“Putting your happiness on another person is a huge burden for them to carry.”
The quote above was something my therapist had said to me once. It took me some time to be able to accept it, but it’s made me stronger and more aware.
See years ago when Scott and I had first started dating, I fell hard. I had never fallen for someone the way I did him, so I didn’t exactly know how to handle my emotions. My biggest struggle was this need to always be around him. And if I wasn’t around him, then I wanted to be able to reach him at any given moment.
Scott didn’t require the same things I did, and sometimes he would make me irrationally upset and not even know it. When he would plan time with his family (before I met them) I wouldn’t hear from him all day. He would barely respond to my texts, or give me any idea if I would see him later. If he did happen to have plans with friends, (which honestly to this day doesn’t happen much, they all have kids etc.) I would feel jealous. All of these feelings I had were irrational, and irritating, but I couldn’t control myself.
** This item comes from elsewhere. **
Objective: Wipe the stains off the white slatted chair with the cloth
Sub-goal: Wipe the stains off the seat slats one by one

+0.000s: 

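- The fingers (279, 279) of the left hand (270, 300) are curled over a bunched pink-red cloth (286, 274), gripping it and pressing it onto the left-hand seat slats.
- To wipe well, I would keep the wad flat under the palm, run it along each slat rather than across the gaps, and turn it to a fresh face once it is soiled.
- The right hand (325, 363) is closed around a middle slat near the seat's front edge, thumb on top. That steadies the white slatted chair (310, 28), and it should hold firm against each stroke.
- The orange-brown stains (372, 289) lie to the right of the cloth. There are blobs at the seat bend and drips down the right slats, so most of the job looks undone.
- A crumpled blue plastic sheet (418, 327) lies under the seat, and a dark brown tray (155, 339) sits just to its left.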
At this time in my life I was regularly seeing a therapist and decided to bring this up. That’s when she explained to me how much pressure it is to put so much of your happiness on someone else. I never looked at my feelings the same after that.
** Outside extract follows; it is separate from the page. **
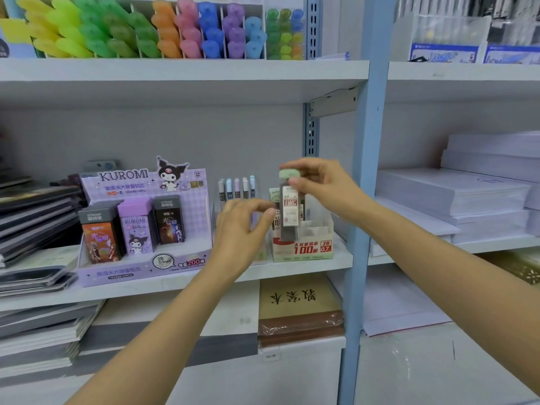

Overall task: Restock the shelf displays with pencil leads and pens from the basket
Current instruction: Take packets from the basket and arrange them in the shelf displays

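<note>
right hand (318, 182) up at the middle shelf (175, 285), fingers (295, 165) pinching the green-capped pencil lead case (289, 211), upright just above the red-and-white display box (304, 248). left hand (239, 226) is curled just beside the case's lower edge; whether it's touching, can't tell. kuromi display (143, 223) stands to the left.

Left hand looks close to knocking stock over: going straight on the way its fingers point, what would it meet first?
Probably the lead case pinched by the right hand, just beyond the fingertips of the left hand, above the white display box; depth is unclear.
</note>
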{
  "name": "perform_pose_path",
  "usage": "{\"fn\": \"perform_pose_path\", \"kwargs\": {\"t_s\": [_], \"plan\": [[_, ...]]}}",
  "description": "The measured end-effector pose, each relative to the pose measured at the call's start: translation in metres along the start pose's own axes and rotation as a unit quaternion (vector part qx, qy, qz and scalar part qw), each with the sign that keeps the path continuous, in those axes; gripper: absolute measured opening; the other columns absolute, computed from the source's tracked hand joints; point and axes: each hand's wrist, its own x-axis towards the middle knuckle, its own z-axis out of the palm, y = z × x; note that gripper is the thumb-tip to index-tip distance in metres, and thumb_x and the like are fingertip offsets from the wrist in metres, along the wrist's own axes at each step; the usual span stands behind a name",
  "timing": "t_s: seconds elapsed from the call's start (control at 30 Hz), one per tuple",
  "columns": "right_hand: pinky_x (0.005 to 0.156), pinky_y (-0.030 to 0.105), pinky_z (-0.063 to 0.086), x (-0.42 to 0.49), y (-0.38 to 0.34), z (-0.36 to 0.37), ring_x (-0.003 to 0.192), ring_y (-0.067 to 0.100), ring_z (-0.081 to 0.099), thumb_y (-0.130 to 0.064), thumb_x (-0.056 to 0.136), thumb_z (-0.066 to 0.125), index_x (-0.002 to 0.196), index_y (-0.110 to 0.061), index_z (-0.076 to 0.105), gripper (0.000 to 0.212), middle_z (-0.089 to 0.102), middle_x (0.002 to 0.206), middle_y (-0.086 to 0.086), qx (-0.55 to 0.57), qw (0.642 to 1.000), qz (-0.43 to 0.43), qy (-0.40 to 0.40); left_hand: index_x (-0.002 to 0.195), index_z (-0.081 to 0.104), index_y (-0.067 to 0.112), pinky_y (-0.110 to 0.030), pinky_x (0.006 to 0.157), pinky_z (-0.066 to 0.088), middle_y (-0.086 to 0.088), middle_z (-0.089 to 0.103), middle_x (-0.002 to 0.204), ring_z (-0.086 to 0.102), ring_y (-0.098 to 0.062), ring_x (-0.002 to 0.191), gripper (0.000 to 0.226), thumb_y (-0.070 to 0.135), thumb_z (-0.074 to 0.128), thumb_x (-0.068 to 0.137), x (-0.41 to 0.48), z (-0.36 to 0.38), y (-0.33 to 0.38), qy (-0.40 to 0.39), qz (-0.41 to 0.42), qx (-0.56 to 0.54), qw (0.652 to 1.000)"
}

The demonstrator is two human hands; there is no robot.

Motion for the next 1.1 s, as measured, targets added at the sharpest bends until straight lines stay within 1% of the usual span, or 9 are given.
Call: {"fn": "perform_pose_path", "kwargs": {"t_s": [0.17, 0.3, 0.37, 0.57, 0.63, 0.77, 0.93, 1.03, 1.1], "plan": [[0.076, 0.032, 0.06, -0.001, 0.001, -0.025, 0.09, 0.025, 0.069, -0.005, 0.093, 0.06, 0.114, -0.009, 0.063, 0.022, 0.067, 0.1, 0.017, 0.039, 0.987, 0.02, 0.152, 0.121, 0.063, 0.017, -0.039, 0.108, 0.024, 0.003, 0.057, 0.13, 0.037, -0.021, 0.133, 0.029, 0.028, 0.057, 0.095, -0.015, 0.008, -0.005, -0.002, 0.094, 0.162, 0.982], [0.075, 0.033, 0.06, -0.01, 0.003, -0.022, 0.085, 0.024, 0.071, -0.003, 0.092, 0.061, 0.11, -0.005, 0.062, 0.018, 0.068, 0.096, 0.015, 0.097, 0.986, 0.017, 0.132, 0.128, 0.056, 0.02, -0.036, 0.104, 0.029, 0.005, 0.056, 0.126, 0.033, -0.015, 0.129, 0.04, 0.039, 0.053, 0.092, -0.019, 0.015, 0.003, 0.048, 0.038, 0.101, 0.993], [0.075, 0.031, 0.06, -0.014, 0.006, -0.019, 0.087, 0.022, 0.07, -0.002, 0.092, 0.06, 0.112, -0.005, 0.063, 0.021, 0.069, 0.099, 0.016, 0.075, 0.99, 0.001, 0.119, 0.13, 0.053, 0.022, -0.032, 0.102, 0.026, 0.007, 0.054, 0.126, 0.031, -0.013, 0.128, 0.044, 0.043, 0.051, 0.091, -0.015, 0.016, 0.008, 0.048, 0.011, 0.08, 0.996], [0.076, 0.031, 0.059, -0.004, 0.012, -0.024, 0.091, 0.018, 0.065, 0.0, 0.089, 0.061, 0.106, -0.012, 0.067, 0.021, 0.069, 0.098, 0.007, -0.08, 0.98, -0.031, 0.179, 0.139, 0.045, 0.021, -0.034, 0.116, 0.01, 0.004, 0.044, 0.145, 0.022, -0.016, 0.142, 0.049, 0.037, 0.054, 0.094, -0.025, 0.018, -0.004, -0.056, 0.1, 0.231, 0.966], [0.079, 0.031, 0.058, 0.0, 0.017, -0.023, 0.087, 0.012, 0.063, 0.0, 0.089, 0.062, 0.104, -0.014, 0.068, 0.021, 0.069, 0.096, 0.001, -0.117, 0.978, -0.029, 0.17, 0.145, 0.037, 0.023, -0.038, 0.121, 0.002, 0.004, 0.037, 0.152, 0.016, -0.018, 0.147, 0.054, 0.039, 0.051, 0.095, -0.03, 0.02, -0.012, -0.093, 0.124, 0.282, 0.947], [0.082, 0.03, 0.055, 0.005, 0.03, -0.012, 0.082, 0.007, 0.06, -0.004, 0.088, 0.065, 0.102, -0.018, 0.07, 0.02, 0.067, 0.091, -0.005, -0.166, 0.976, -0.011, 0.14, 0.147, 0.035, 0.021, -0.044, 0.122, 0.004, 0.001, 0.037, 0.153, 0.019, -0.022, 0.147, 0.059, 0.035, 0.055, 0.094, -0.033, 0.021, -0.016, -0.098, 0.139, 0.309, 0.936], [0.08, 0.03, 0.056, 0.01, 0.04, -0.008, 0.085, 0.009, 0.06, -0.008, 0.09, 0.064, 0.101, -0.024, 0.066, 0.019, 0.065, 0.089, -0.01, -0.215, 0.976, 0.032, 0.026, 0.148, 0.033, 0.021, -0.042, 0.123, 0.004, 0.001, 0.035, 0.154, 0.016, -0.021, 0.148, 0.06, 0.036, 0.054, 0.094, -0.032, 0.021, -0.017, -0.098, 0.147, 0.316, 0.932], [0.072, 0.022, 0.054, 0.012, 0.046, -0.006, 0.082, 0.006, 0.061, -0.009, 0.089, 0.066, 0.105, -0.025, 0.059, 0.023, 0.067, 0.089, -0.004, -0.191, 0.98, 0.034, 0.033, 0.149, 0.031, 0.021, -0.041, 0.123, 0.003, 0.001, 0.033, 0.155, 0.013, -0.021, 0.148, 0.061, 0.035, 0.054, 0.094, -0.032, 0.019, -0.019, -0.108, 0.155, 0.321, 0.928], [0.077, 0.026, 0.053, 0.013, 0.051, -0.001, 0.085, 0.008, 0.06, -0.01, 0.088, 0.067, 0.1, -0.023, 0.061, 0.019, 0.065, 0.092, -0.007, -0.2, 0.978, 0.025, 0.056, 0.149, 0.03, 0.021, -0.04, 0.123, 0.002, 0.001, 0.032, 0.155, 0.012, -0.021, 0.149, 0.062, 0.035, 0.054, 0.093, -0.033, 0.019, -0.021, -0.11, 0.159, 0.326, 0.925]]}}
With Valentines Day this week I wanted to share this important lesson I learned for all those who struggle with this day. Personally I feel it’s a silly “holiday”, and have never really celebrated regardless of if I was in a relationship or not. But that is not the case for everyone, and I know it can be a rough day for some. I also realize this is coming from someone in a relationship and that diminishes the message a bit. BUT we all need to learn to be content alone, regardless of relationship status. We need to find our happiness through ourselves and not rely on others! Be enough for yourself, everything else can wait.
The reality of someone who feels so strongly that a boyfriend or girlfriend is “really going to change their life”, is that they are actually missing something else. Finding the one is not going to fix the problem long term, and here is why.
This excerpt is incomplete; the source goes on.